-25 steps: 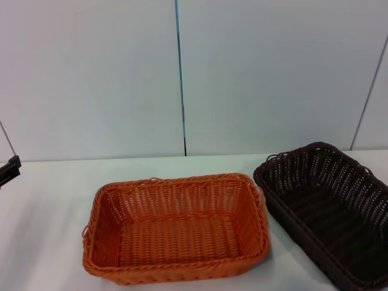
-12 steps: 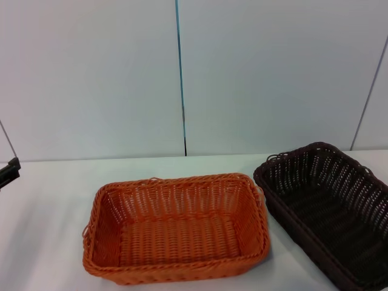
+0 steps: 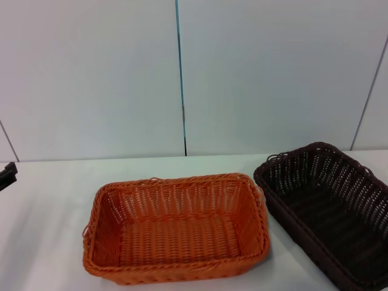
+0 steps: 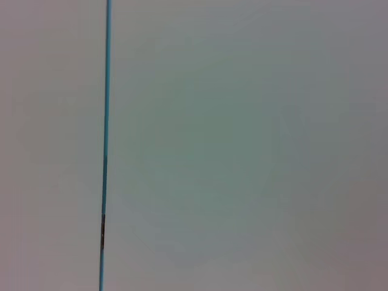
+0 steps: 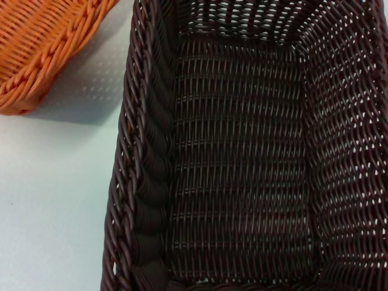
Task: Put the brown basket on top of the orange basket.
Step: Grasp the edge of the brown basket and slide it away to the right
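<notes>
We see only a dark sliver of the left tool (image 3: 7,174) at the far left edge of the head view, low over the white bench (image 3: 48,206) and well apart from both baskets; we cannot tell how far it is opened. Its wrist camera faces a plain wall panel (image 4: 242,145) with a thin blue seam (image 4: 107,91). The right arm is out of the head view, and its wrist camera looks straight down into the brown basket (image 5: 242,163); we see no right tool there.

The orange basket (image 3: 176,227) sits on the bench at centre. The brown basket (image 3: 330,209) rests just to its right, angled, near but not touching it.
</notes>
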Robot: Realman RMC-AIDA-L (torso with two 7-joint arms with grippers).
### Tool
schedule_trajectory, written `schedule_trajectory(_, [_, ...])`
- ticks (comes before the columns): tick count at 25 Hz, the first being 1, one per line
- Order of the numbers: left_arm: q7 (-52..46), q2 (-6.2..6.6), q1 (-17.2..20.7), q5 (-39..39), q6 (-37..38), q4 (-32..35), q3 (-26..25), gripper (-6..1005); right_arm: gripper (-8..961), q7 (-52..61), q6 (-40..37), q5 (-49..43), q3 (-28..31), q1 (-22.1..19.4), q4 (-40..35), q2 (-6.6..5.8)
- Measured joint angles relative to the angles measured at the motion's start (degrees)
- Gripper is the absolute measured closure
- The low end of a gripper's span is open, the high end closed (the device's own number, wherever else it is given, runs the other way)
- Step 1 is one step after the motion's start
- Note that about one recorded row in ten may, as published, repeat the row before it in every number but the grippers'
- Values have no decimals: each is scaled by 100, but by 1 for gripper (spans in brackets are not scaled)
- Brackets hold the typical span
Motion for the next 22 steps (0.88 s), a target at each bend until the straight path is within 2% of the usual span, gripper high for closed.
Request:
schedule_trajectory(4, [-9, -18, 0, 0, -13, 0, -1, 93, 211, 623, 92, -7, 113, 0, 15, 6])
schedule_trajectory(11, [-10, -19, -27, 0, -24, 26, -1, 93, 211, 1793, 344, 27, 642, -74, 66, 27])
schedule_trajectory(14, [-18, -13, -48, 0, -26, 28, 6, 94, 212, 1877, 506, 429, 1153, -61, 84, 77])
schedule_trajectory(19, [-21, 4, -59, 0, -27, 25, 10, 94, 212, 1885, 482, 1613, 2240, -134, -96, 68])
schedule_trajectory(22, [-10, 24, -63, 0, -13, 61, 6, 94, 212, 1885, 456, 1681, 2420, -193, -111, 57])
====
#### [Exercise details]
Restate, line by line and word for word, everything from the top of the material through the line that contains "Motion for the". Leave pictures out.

#### [Output of the exercise]
-25 steps: 
-12 steps: 
+0 steps: 
+0 steps: 
+0 steps: 
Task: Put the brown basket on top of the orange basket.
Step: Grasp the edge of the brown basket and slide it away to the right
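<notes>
We see only a dark sliver of the left tool (image 3: 7,174) at the far left edge of the head view, low over the white bench (image 3: 48,206) and well apart from both baskets; we cannot tell how far it is opened. Its wrist camera faces a plain wall panel (image 4: 242,145) with a thin blue seam (image 4: 107,91). The right arm is out of the head view, and its wrist camera looks straight down into the brown basket (image 5: 242,163); we see no right tool there.

The orange basket (image 3: 176,227) sits on the bench at centre. The brown basket (image 3: 330,209) rests just to its right, angled, near but not touching it.
</notes>
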Robot: Realman RMC-AIDA-L (torso with two 7-joint arms with grippers).
### Tool
schedule_trajectory, written `schedule_trajectory(_, [_, ...])`
- ticks (comes before the columns): tick count at 25 Hz, the first being 1, one per line
- Order of the numbers: left_arm: q7 (-52..46), q2 (-6.2..6.6), q1 (-17.2..20.7), q5 (-39..39), q6 (-37..38), q4 (-32..35), q3 (-26..25), gripper (-6..1005); right_arm: gripper (-8..961), q7 (-52..61), q6 (-40..37), q5 (-49..43), q3 (-28..31), q1 (-22.1..19.4), q4 (-40..35), q2 (-6.6..5.8)
- Measured joint angles relative to the angles measured at the motion's start (degrees)
- Gripper is the absolute measured closure
- The low end of a gripper's span is open, the high end closed (the device's own number, wherever else it is given, runs the other way)
- Step 1 is one step after the motion's start
- Note that about one recorded row in ten may, as published, repeat the row before it in every number but the grippers'
- Values have no decimals: each is scaled by 100, but by 1 for gripper (spans in brackets are not scaled)
- Brackets hold the typical span
Motion for the next 22 steps (0.88 s), a target at each bend until the straight path is within 2% of the usual span, gripper high for closed.

With that, the exercise is done.